§ What you need to do
Among the records below, find the lines with the word "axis" and copy them.

§ Input material
::::::

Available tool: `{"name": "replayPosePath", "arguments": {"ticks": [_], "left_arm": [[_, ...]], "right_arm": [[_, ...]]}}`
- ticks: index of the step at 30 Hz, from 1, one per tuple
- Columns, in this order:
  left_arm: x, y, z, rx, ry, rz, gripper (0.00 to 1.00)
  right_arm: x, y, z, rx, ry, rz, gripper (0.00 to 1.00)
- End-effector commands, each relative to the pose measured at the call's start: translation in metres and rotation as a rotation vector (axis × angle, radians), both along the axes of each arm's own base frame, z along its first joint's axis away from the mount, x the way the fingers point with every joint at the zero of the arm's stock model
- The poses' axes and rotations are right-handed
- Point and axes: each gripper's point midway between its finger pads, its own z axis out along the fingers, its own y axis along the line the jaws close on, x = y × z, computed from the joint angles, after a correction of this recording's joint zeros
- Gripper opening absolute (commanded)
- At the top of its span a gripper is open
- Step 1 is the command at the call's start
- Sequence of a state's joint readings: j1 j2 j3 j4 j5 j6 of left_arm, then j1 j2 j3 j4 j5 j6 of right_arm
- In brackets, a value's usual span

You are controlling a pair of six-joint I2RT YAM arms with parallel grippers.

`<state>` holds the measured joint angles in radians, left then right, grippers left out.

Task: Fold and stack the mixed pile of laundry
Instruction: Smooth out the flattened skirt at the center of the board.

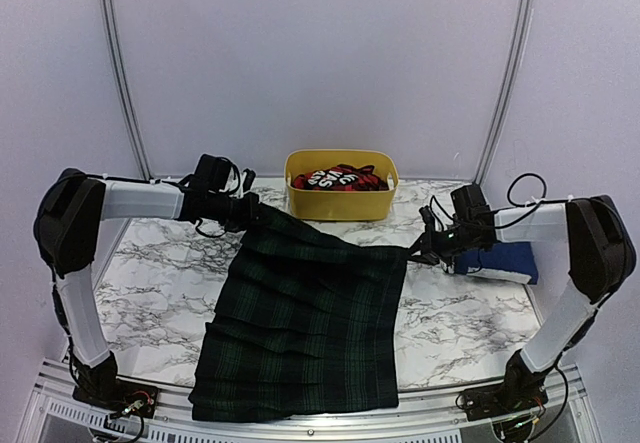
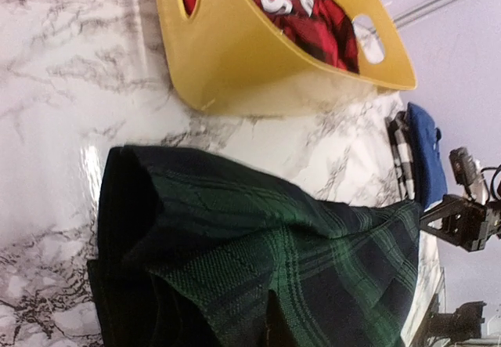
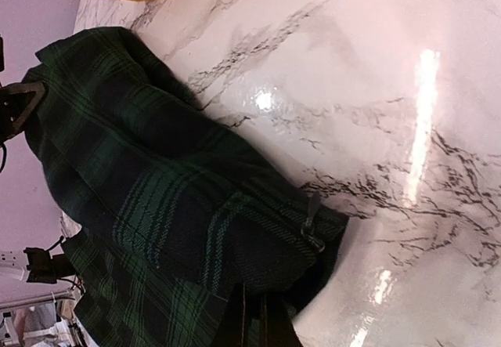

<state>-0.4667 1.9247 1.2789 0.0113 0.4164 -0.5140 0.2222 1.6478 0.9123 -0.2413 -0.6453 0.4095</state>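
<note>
You see a shiny marble table (image 1: 160, 283) with pale walls (image 1: 320, 53) and two grey poles (image 1: 120, 63) behind it.

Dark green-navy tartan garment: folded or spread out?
Spread out, unfolded: the dark green-navy tartan garment stretches full-width between the left pincer and right pincer, each shut on a top corner.

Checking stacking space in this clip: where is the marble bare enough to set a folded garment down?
Bare marble lies left of the tartan garment, and right of it, nearer than the navy blue garment. Crowded: the far middle, where the garment's raised edge meets the yellow tub.
</note>
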Motion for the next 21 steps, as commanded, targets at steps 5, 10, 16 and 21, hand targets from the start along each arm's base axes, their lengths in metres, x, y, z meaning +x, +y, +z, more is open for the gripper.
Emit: {"name": "replayPosePath", "arguments": {"ticks": [5, 10, 16, 21], "left_arm": [[0.062, 0.02, 0.032, -0.093, -0.128, 0.213, 0.2], [0.084, 0.053, 0.014, -0.017, -0.104, 0.378, 0.67], [0.053, 0.072, 0.064, 0.104, -0.251, 0.311, 0.89], [-0.017, 0.037, 0.073, 0.099, -0.288, 0.014, 0.8]], "right_arm": [[0.03, -0.029, 0.014, -0.041, -0.116, -0.104, 0.0], [0.063, -0.041, 0.005, -0.13, -0.144, -0.147, 0.1], [0.069, -0.051, 0.035, -0.234, -0.191, -0.124, 0.49], [0.031, -0.004, 0.089, -0.116, -0.332, 0.032, 0.41]]}}
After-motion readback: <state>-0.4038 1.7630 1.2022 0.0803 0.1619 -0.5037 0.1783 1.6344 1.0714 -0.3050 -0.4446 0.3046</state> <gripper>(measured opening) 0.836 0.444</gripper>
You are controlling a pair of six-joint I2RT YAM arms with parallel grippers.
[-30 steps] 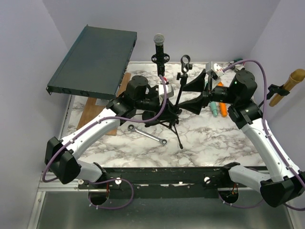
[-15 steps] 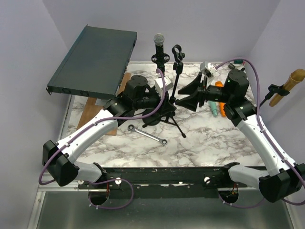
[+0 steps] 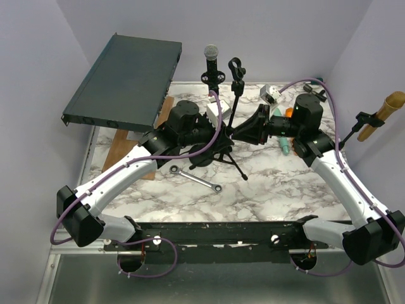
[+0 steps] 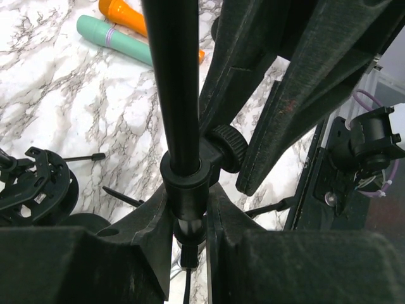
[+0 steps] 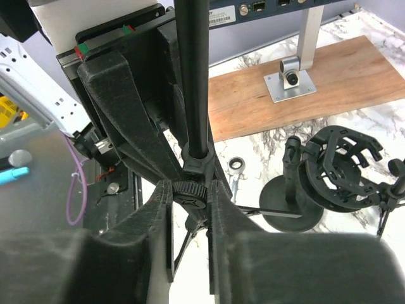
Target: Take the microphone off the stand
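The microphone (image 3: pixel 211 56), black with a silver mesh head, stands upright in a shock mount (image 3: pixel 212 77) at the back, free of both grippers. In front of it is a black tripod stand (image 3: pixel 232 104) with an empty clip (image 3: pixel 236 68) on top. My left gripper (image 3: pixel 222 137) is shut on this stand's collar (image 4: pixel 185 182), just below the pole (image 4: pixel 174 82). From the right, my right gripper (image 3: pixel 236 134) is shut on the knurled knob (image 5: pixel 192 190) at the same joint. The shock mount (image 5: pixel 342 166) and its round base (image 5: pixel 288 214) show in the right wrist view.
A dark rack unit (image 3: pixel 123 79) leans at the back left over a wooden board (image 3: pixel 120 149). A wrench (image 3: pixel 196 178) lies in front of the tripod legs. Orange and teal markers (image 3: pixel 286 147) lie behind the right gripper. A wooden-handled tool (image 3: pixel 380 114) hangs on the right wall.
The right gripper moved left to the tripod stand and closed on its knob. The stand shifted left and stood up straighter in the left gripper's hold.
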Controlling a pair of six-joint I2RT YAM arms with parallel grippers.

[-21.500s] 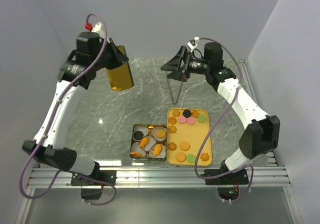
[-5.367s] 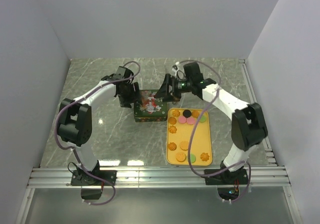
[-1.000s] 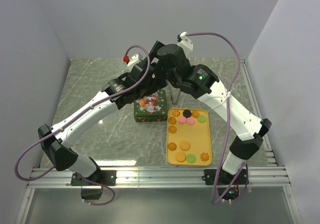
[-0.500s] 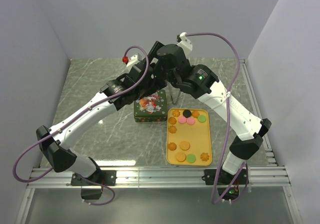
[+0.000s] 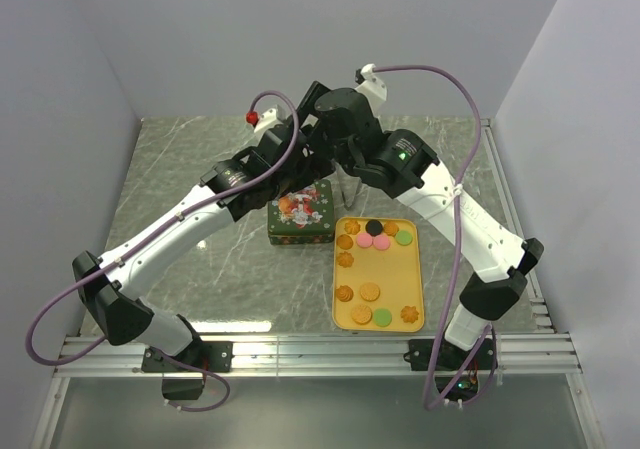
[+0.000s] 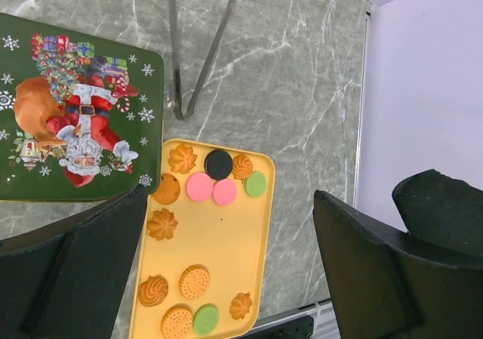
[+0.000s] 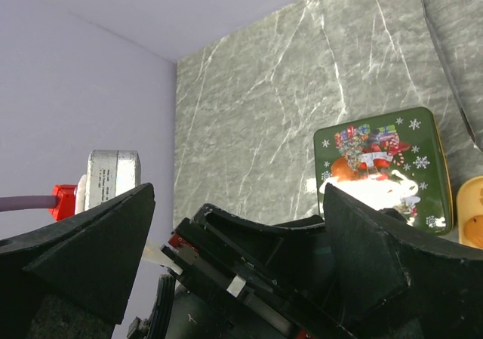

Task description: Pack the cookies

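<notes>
Several cookies (image 5: pixel 371 291) lie loose on the yellow tray (image 5: pixel 392 269), in golden-brown, pink, green and black. The left wrist view shows the same cookies (image 6: pixel 195 281) on the tray (image 6: pixel 226 241). Left of it stands the green Santa tin (image 5: pixel 300 215) with its lid on. Both arms are raised high and cross above the tin. My left gripper (image 6: pixel 230 195) hangs open over the tray with nothing between its fingers. My right gripper (image 7: pixel 240 192) is open too, empty, with the left arm's wrist below it.
Metal tongs (image 5: pixel 347 183) lie on the marble behind the tray, also in the left wrist view as tongs (image 6: pixel 178 67). The tin (image 7: pixel 377 165) shows past my right fingers. White walls close in the table's left, back and right.
The tin, open earlier with the lid in my left gripper, now has its lid on. Both arms have lifted away from it. Over the last second they barely move.
</notes>
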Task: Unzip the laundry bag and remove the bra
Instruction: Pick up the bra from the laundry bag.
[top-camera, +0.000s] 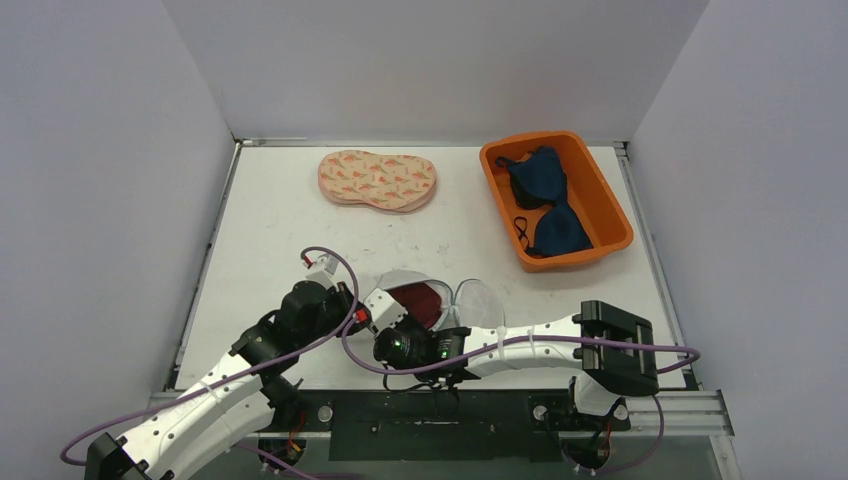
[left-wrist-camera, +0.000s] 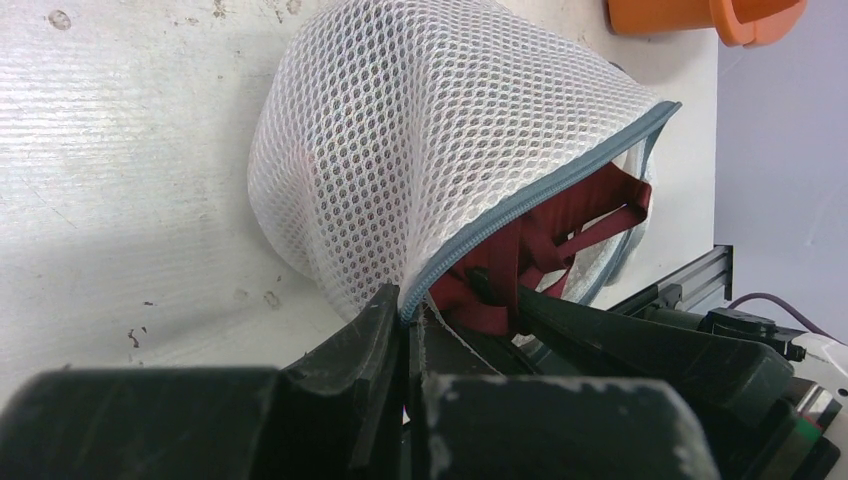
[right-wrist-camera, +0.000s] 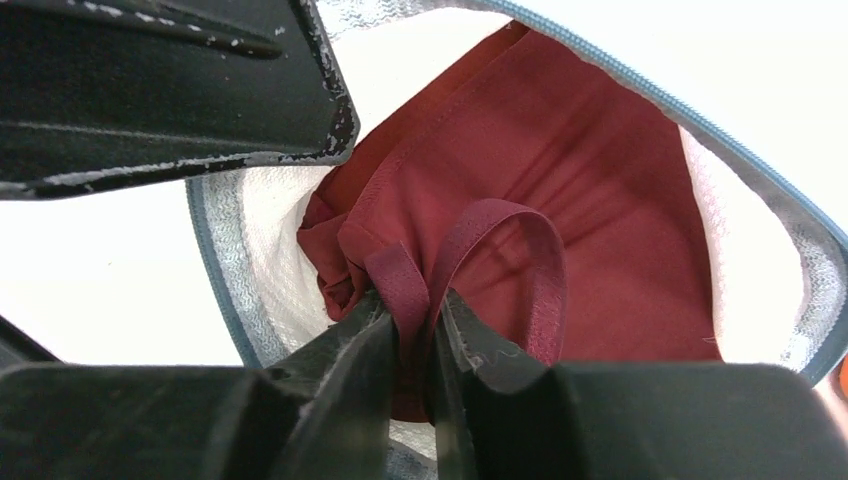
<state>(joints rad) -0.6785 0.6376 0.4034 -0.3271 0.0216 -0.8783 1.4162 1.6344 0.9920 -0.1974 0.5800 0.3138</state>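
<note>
The white mesh laundry bag (top-camera: 478, 302) lies unzipped near the table's front, its grey zip edge (left-wrist-camera: 545, 185) gaping. A dark red bra (top-camera: 425, 298) sits inside it. My left gripper (left-wrist-camera: 410, 315) is shut on the bag's zip edge at the low end of the opening, seen from above as the left gripper (top-camera: 362, 312) on the bag's left side. My right gripper (right-wrist-camera: 418, 320) reaches into the opening and is shut on a strap (right-wrist-camera: 405, 285) of the bra (right-wrist-camera: 580, 180). From above the right gripper (top-camera: 420, 320) is at the bag's near side.
An orange bin (top-camera: 610, 205) with dark blue bras (top-camera: 545, 195) stands at the back right. A pink patterned padded piece (top-camera: 378, 180) lies at the back centre. White walls close in the table on the left, right and back.
</note>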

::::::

§ Written solution
- End-effector commands, each relative to the pose measured at the call's start: translation in metres and rotation as a rotation vector (axis × angle, radians), both along the axes of each arm's own base frame, z along its first joint's axis away from the mount, x the way the fingers point with every joint at the zero of the arm's stock model
- Point and axes: each gripper's point midway between its finger pads, its own z axis out along the fingers, its own y axis along the line the jaws close on, x = y × z, computed from the joint angles, after a correction of this recording's joint zeros

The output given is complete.